Would you please copy each line of the data in which the string "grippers" occurs?

***** INFORMATION SHOWN

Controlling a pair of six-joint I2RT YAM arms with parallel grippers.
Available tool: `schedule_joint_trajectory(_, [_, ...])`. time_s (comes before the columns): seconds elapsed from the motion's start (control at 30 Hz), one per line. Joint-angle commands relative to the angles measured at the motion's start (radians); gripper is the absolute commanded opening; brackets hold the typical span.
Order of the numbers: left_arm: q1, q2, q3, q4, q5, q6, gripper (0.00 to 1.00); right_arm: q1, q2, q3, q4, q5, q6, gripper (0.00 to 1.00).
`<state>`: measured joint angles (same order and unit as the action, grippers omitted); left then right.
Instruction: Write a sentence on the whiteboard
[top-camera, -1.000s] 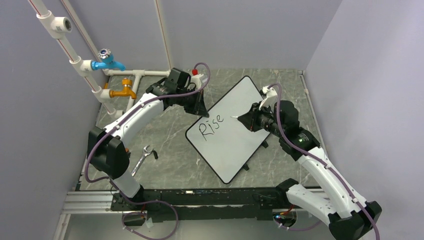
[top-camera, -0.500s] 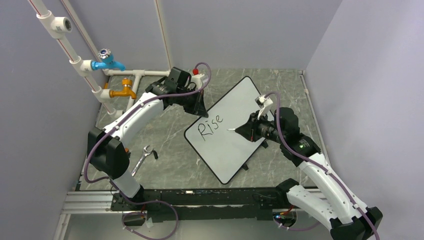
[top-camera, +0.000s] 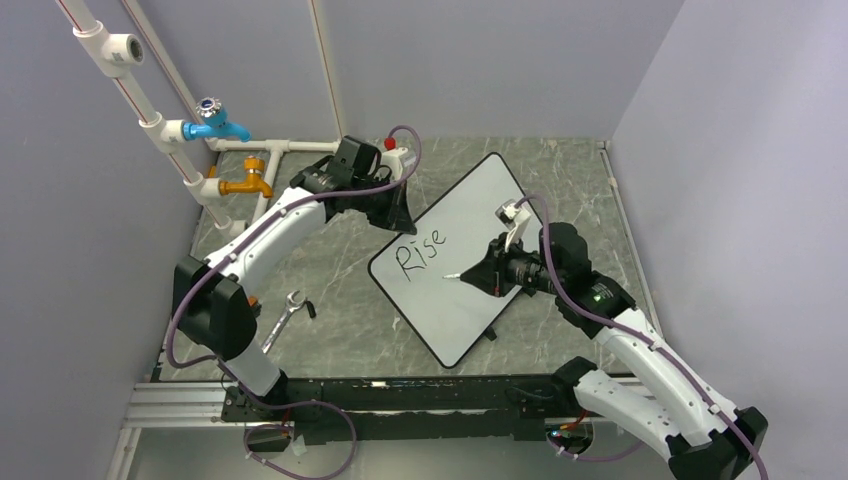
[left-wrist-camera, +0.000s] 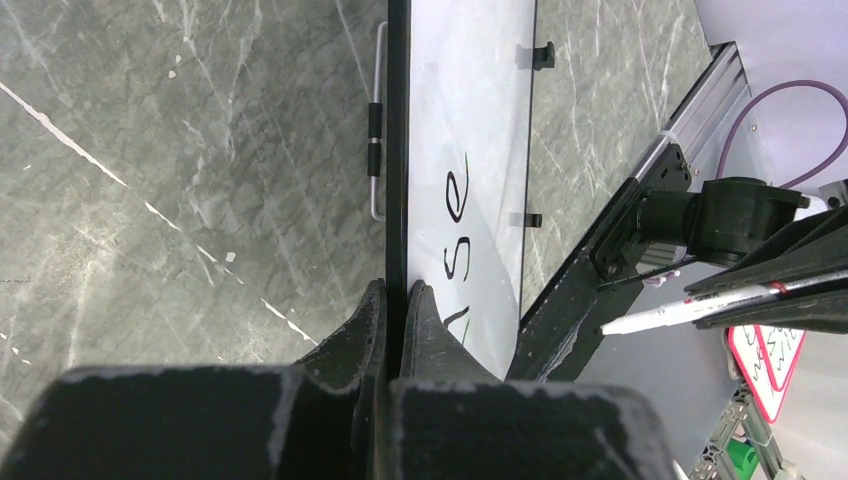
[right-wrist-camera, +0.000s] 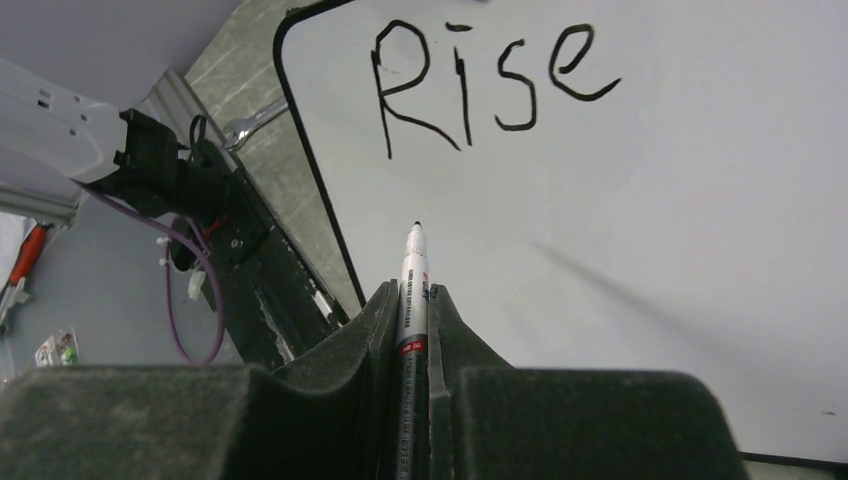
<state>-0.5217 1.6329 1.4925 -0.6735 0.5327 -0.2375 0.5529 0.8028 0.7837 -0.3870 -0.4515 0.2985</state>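
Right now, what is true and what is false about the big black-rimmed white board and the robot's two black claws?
1. The large white black-rimmed rectangular whiteboard bears one handwritten word, "Rise". True.
2. The right gripper holds a slim white marker. True.
3. The marker's tip rests on the letter R. False: it points at blank board below the word.
4. The left gripper hangs open above the board. False: it is shut on the whiteboard's rim.
5. The silver metal wrench lies on the whiteboard. False: it lies on the grey marbled table.
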Motion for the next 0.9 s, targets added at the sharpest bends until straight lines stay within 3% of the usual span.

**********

▶ **EXERCISE RESULT**
Controlling a pair of six-joint I2RT YAM arms with parallel grippers.
`<state>`: measured joint angles (same order and unit as the action, grippers omitted); left then right.

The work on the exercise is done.